I am using pyODK to download our data from Central Server. As our database will be growing, and I do not want to download the entire database on a daily basis, I am trying to create a sync-script that checks changes (new submissions, deletions and modifications). My idea is to check the database on an existing 'submission-id' and 'updatedAt'. By doing so, I can efficiently check if an id exists and/or was modified (by comparing the 'updatedAt'). However, for the deletions this might cause issues: As far as I know there is no variable in the API-json that says that a submission was deleted. And, API's can experience hickups causing that certain id's are not downloaded. So simply coding that id's that are not present can simply be deleted from the database might cause problems. Any idea's on how to solve this? Will there be a sync-json in the future that only shows the changes (modified, new- and deleted submissions) in the Central Server? Thanks for your ideas.
I am not familiar with pyODK, but check the audits log api. It will give you everything that happened on the server between start and end timestamps.
If you are only after submissions, set the action query parameter to submission and it will give you all the submission related log entries. For every submission log entry, you'll have an actee and details properties. From there extract the projectId, xmlFormId and submission guid. Then depending on the action (i.e. submission.create, submission.update, submission.delete, etc.) action accordingly.
Did not know ruODK but a quick read told me it's for R coding. I am not familiar with R. I think the solution of Punkch is most promising/low hanging fruit for me. But thanks for the help!
Any idea how I can add an 'action' to the GET (Audit log) request? For example, I want to see the Audit log on the deletion of submissions: "submission.delete". How do I add this action to the GET request?: audit_report = client.get('audits').json(). Thanks for the support!
The overview of deleted submissions works fine with the audits log api. However, I am now also trying to get an overview of modified submissions. I assumed to find this also in the audits log api with the action submission.update. However, I can't find the instanceId's that were modified in there (at least not the instanceId and the date of modification updatedAt). Am I mistaken or should I find it somewhere else (another api or with another action)? The only thing I need is the instanceId and the updatedAt so that I now which instanceId in my (Postgres) database needs to be overwritten (by the modified instanceId at Central Server). Thanks for the feedback!
There are a couple of different submission update events:
submisison.update is logged when a submission is approved/rejected/etc. and just changes the submission metadata without changing the underlying submission data
submission.update.version is logged when the data of the submission has been modified.
The details of events with action submission.update.version do contain the instanceId even though submission.update's details don't. If you're looking for which submissions have had their data actually change, this is probably the event you want anyway.
You mentioned monitoring deleted submissions, too. The submission.delete event's details also contains instanceId.

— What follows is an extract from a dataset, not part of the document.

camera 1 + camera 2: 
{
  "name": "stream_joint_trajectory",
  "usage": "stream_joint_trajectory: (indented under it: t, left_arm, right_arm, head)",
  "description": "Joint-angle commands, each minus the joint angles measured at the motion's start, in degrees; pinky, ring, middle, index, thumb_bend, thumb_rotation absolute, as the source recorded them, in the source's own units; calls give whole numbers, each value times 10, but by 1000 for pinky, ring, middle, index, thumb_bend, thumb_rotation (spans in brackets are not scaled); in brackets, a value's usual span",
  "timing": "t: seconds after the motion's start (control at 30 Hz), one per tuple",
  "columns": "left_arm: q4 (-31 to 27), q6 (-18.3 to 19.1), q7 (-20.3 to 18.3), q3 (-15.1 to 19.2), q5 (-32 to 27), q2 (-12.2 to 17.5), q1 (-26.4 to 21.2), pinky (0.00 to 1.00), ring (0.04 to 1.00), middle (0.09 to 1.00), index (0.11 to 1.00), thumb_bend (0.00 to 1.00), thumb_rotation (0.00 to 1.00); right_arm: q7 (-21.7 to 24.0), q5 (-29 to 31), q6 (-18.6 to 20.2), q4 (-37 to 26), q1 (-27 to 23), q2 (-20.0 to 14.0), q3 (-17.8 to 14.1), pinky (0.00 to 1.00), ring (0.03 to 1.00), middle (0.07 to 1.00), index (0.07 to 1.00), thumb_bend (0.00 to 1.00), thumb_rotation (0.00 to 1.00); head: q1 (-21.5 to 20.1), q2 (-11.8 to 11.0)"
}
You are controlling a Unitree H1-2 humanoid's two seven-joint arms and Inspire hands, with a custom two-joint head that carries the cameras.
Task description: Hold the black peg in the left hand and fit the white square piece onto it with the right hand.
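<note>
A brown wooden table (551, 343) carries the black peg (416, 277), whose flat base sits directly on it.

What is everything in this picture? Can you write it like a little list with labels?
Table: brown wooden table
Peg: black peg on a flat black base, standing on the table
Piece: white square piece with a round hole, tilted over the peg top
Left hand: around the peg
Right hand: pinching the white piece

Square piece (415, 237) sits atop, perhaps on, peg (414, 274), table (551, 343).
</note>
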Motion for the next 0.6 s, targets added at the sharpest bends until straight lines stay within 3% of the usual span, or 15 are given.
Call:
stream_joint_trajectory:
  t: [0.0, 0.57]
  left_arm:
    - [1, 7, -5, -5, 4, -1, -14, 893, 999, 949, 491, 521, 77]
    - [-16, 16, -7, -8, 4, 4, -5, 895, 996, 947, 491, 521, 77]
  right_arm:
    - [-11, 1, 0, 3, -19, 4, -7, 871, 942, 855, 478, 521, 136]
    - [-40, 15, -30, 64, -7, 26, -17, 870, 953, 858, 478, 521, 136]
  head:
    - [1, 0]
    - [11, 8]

Thanks for the response. Your confirmation that I was looking in the right direction made me dive into it again and after more puzzling I finally found out how the update json works. The confusion was caused by the key names in the json. As it appears an uploaded instance get's a meta_instanceID and a __id (key). Both are identical after the first submission (e.g. 7YH and 7YH). After a modification, the meta_instanceID changes and is passed to the update request json (submission.update.version) (e.g. 7YF). The meta_instanceID is also changed in the submission data (also 7YF). Then the submission (now having 2 different keys: 7YH and 7YF) can be linked to the update json (having key: 7YF) and be updated. This explanation to others that also want to do this.
The code is straight forward: audit_report_modified_submissions = client.get('audits?action=submission.update.version', headers={'X-Extended-Metadata': 'true'}).json()
Then I parse through the json for the variables I need, for example:
for json_in in audit_report_modified_submissions:
created_at = json_extract(json_in, 'updatedAt')[0]
meta_instanceID = json_extract(json_in, 'instanceId')[0] # be carefull: the variable in this json is instanceId NOT instanceID!
updated_at = json_extract(json_in, 'loggedAt')[0] # As is seems, the 'loggedAt' key represent the modification date
But for me the confusing part was the content of the json I got back. As I mentioned in my previous post the audits?action=submission.update.version gives back an ID that is different from the instanceId that is generated during the registration. It continuously creates a new ID that you have to link again to your instanceId. To understand it, it is best is to download the CSV file after you did a modification, then do another modification and download the CVS again. Then compare both CSV files, so you see how the ID's are being created and how they are linked.